**INPUT DATA**
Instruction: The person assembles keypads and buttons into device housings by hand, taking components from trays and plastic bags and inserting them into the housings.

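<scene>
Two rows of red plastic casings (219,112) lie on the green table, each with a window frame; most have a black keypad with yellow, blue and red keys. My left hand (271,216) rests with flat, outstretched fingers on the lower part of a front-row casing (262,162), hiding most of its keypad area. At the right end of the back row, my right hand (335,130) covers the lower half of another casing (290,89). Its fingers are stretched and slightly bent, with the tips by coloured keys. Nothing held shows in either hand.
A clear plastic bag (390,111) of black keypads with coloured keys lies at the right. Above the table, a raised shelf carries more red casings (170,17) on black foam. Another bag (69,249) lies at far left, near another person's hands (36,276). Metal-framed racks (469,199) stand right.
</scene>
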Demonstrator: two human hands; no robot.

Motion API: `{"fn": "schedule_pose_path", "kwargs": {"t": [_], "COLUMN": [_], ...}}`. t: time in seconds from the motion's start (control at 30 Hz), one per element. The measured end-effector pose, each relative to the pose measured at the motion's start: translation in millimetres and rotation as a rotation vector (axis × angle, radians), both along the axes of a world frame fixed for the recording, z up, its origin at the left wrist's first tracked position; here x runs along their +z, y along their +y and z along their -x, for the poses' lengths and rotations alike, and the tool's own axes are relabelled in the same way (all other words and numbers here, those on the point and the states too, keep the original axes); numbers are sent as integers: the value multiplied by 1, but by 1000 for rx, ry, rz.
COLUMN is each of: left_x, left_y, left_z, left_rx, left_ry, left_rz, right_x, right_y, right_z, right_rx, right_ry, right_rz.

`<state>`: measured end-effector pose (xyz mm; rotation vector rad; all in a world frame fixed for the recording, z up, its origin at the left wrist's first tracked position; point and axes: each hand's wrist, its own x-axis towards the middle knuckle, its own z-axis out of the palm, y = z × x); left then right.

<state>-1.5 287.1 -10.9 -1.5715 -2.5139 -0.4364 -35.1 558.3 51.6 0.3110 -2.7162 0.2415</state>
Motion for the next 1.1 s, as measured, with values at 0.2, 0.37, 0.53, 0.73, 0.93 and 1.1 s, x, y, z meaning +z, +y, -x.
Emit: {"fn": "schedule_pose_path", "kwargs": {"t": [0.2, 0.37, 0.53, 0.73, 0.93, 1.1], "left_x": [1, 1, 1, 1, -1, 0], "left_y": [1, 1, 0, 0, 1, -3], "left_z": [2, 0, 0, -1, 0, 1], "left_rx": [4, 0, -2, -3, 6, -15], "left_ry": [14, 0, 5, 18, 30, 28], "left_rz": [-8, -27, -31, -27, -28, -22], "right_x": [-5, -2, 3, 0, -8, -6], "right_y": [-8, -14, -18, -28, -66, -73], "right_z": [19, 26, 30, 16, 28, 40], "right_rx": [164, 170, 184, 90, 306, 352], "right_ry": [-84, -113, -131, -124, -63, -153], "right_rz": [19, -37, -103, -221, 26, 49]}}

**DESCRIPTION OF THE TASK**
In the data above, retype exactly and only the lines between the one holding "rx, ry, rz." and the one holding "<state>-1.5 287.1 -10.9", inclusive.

**WRITTEN SOLUTION**
Motion API: `{"fn": "schedule_pose_path", "kwargs": {"t": [_], "COLUMN": [_], ...}}`. t: time in seconds from the motion's start (control at 30 Hz), one per element. The measured end-effector pose, each relative to the pose measured at the motion's start: translation in millimetres and rotation as a rotation vector (axis × angle, radians), both along the axes of a world frame fixed for the recording, z up, its origin at the left wrist's first tracked position; here x runs along their +z, y along their +y and z along their -x, for the poses' lengths and rotations alike, and the tool's own axes are relabelled in the same way (all other words and numbers here, those on the point and the states too, keep the original axes); numbers are sent as integers: the value multiplied by 1, but by 1000 for rx, ry, rz.
COLUMN is each of: left_x, left_y, left_z, left_rx, left_ry, left_rz, right_x, right_y, right_z, right_rx, right_ry, right_rz.

`<state>`: measured end-effector pose (xyz mm; rotation vector rad; all in a world frame fixed for the recording, z up, its origin at the left wrist's first tracked position; point and axes: each hand's wrist, its own x-axis towards the middle knuckle, its own z-axis out of the palm, y = z × x); left then right.

<state>-1.5 287.1 -10.9 -1.5715 -2.5139 -0.4364 -35.1 558.3 51.6 0.3110 -2.7162 0.2415</state>

Nothing more will be written for this answer.